Le procureur général anti-corruption, Alejandro Luzón, a rendu définitives ses conclusions provisoires et a demandé au tribunal de condamner l’ancien ministre José Luis Ábalos à 24 ans de prison, 19 ans et demi pour son ancien conseiller, Koldo García, tandis que pour Víctor de Aldama, il maintient sa demande de sept ans de prison. Ceux qui ont réduit leur demande de peine pour le commissionnaire ont été les accusations populaires, dont la direction juridique est assurée par le PP, qui l’ont réduite de deux degrés pour l’homme d’affaires pour sa collaboration avec la justice.
Cela signifie que la peine demandée par les accusations populaires contre Aldama est réduite à un peu plus de cinq ans de prison, étant entendu qu’aucun délit n’est puni de plus de deux ans, ce qui lui permettrait de ne pas aller en prison en cas de condamnation, une demande qui a également été formulée par sa défense, réalisée par l’avocat José Antonio Choclán, au moment de rendre ses conclusions définitives. Tant pour Ábalos que pour Koldo, l’action populaire demande 30 ans de prison.
De son côté, le procureur Luzón a indiqué qu’il avait présenté un nouveau document de qualification, car il a inclus certaines modifications dans la formulation pour mieux adapter son récit à ce qui a été entendu pendant le procès ; Aucun de ces changements n’affecte la qualification juridique ou les faits spécifiques sur lesquels se fondent les crimes imputés aux accusés, a déclaré devant le tribunal le responsable de la lutte contre la corruption.
Malgré les rumeurs insistantes sur la possibilité que le procureur réduise également la peine de l’homme d’affaires, afin que la peine proposée soit hautement qualifiée – dans le même sens que le commissionnaire lui-même avait demandé lors de l’audience préliminaire -, des sources fiscales ont indiqué que la position définitive du ministère public est celle que son représentant a prononcée lors du procès, après un débat interne tenu avec toutes les personnes responsables du dossier. Les mêmes sources ont nié que la demande de réduction de peine ait été rejetée par ordre du procureur général de l’État, Teresa Peramato, après avoir maintenu le débat jugé nécessaire pour décider quelle demande de peine serait la dernière prononcée par le ministère public.
Report demandé
Après avoir lu les points modifiés par le procureur, la défense de l’ancien ministre, assurée par l’avocat Marino Turiel, a demandé le report de l’audience de ce mardi afin de pouvoir préparer son rapport de conclusions après une étude approfondie de la demande du ministère public, car, à son avis, elle avait introduit non seulement des éclaircissements, mais « sept éléments factuels supplémentaires ». Le président du tribunal, Andrés Martínez-Arrieta, a tenté de le convaincre que l’audience commencerait plus tard afin qu’il puisse parler avec son client dans la matinée avant de commencer les rapports finaux.

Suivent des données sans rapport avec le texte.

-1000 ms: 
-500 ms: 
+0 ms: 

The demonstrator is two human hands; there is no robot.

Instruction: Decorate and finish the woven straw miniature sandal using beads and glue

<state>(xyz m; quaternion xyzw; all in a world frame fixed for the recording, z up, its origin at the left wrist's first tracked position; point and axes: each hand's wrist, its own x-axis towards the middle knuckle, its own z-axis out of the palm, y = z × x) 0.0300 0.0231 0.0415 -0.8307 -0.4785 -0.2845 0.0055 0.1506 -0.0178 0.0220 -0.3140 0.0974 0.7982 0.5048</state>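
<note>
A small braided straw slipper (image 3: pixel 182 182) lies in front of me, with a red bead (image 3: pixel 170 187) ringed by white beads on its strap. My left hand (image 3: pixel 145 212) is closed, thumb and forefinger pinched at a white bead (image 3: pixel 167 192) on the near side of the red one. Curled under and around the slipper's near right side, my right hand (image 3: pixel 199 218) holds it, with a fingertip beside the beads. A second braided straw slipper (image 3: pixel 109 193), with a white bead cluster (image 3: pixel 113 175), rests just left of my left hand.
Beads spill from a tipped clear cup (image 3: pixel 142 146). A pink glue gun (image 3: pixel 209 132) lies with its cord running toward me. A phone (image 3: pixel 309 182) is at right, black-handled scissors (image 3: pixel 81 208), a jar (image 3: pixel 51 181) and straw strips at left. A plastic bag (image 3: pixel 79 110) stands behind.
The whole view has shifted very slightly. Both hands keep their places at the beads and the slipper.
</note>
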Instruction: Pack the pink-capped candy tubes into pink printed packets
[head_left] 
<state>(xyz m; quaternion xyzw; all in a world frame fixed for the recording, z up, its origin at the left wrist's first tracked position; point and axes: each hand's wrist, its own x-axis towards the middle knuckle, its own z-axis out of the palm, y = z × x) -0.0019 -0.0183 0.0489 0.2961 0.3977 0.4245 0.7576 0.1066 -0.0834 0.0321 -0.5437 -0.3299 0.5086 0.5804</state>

Le magistrat ne souhaitait pas que l’audience soit retardée, mais Turiel a insisté, citant certains changements, comme une référence au Sepi, qu’il a dû étudier. Le procureur Alejandro Luzón a nié l’existence de nouvelles informations factuelles et a expliqué que ce qui était allégué par la défense concernait uniquement l’introduction du communiqué de presse rédigé en relation avec le sauvetage d’Air Europa. Tant le parquet populaire que la défense d’Aldama ont corroboré l’absence de changements pertinents, mais n’ont montré aucune objection à l’ajournement du procès oral, tandis que la défense de Koldo García s’est jointe à la demande d’Ábalos. Après une brève délibération, le tribunal a décidé d’accorder le report et de poursuivre l’audience mercredi prochain avec les rapports finaux de toutes les parties.